Computing $C_0^2+C_1^2+C_2^2+C_3^2+ \cdots +C_n^2$

Question

If $C_k$ denotes binomial coefficient of choosing $k$ objects from a set of $n$ objects how to calculate this:

$$C_0^2+C_1^2+C_2^2+C_3^2+\cdots +C_n^2$$

Answer 1

Consider a group of $2n$ people of which $n$ are men and $n$ are women. In how many ways can we choose $n$ people from this group? In $\binom{2n}{n}$ ways.
Now we count the same number in a different way.

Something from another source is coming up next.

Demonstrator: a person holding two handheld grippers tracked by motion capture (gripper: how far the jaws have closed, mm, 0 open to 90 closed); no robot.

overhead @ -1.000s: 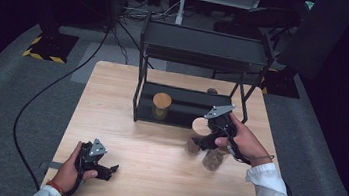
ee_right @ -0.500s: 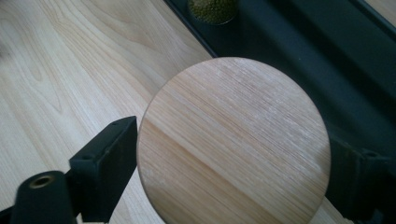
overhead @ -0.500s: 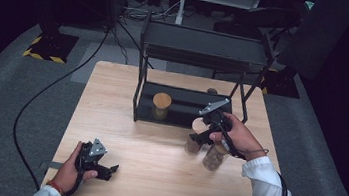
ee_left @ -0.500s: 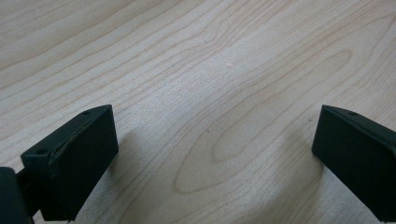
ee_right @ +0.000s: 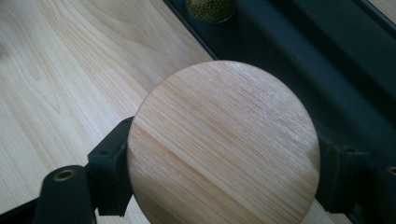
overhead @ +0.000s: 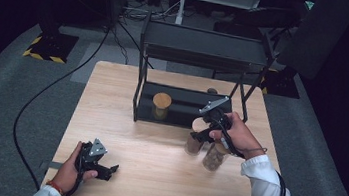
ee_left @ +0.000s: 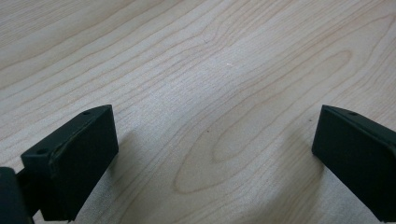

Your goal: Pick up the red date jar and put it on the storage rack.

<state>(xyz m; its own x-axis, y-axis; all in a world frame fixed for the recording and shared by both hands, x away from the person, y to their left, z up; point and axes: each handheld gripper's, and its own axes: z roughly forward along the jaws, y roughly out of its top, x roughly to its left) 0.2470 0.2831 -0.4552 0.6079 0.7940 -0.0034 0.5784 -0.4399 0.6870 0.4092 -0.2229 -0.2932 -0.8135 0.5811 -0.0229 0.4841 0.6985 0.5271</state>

Each such chosen group consists of $k$ men and $n-k$ women for some $k=0,1,2,...,n$. First we choose $k$ men from $n$ men; this can be done in $\binom{n}{k}$ ways. Then select $n-k$ women from $n$ women; this can be done in $\binom{n}{n-k}$ ways. So, number of ways of choosing $n$ people of which $k$ are men and $n-k$ are women is $\binom{n}{k} \binom{n}{n-k}$. And $k$ ranges from $0,1,2,...,n$. Therefore, the total number of ways of choosing $n$ people is $\sum_{k=0}^n{\binom{n}{k} \binom{n}{n-k}}$. Thus we get, $$ \binom{2n}{n} = \sum_{k=0}^n{\binom{n}{k} \binom{n}{n-k}} $$ Now use the identity $\binom{n}{k} = \binom{n}{n-k}$. [To see this, observe that number of ways of choosing $k$ objects from $n$ objects is the same as discarding $n-k$ objects from $n$ objects.]
We get, $$ \binom{2n}{n} = \sum_{k=0}^n{\binom{n}{k} \binom{n}{k}} $$ $$ \binom{2n}{n} = \sum_{k=0}^n{{\binom{n}{k}^2 }} $$

Answer 2

From Wikipedia $$\sum_{k=0}^n {n \choose k}^2 = {2n\choose n}.$$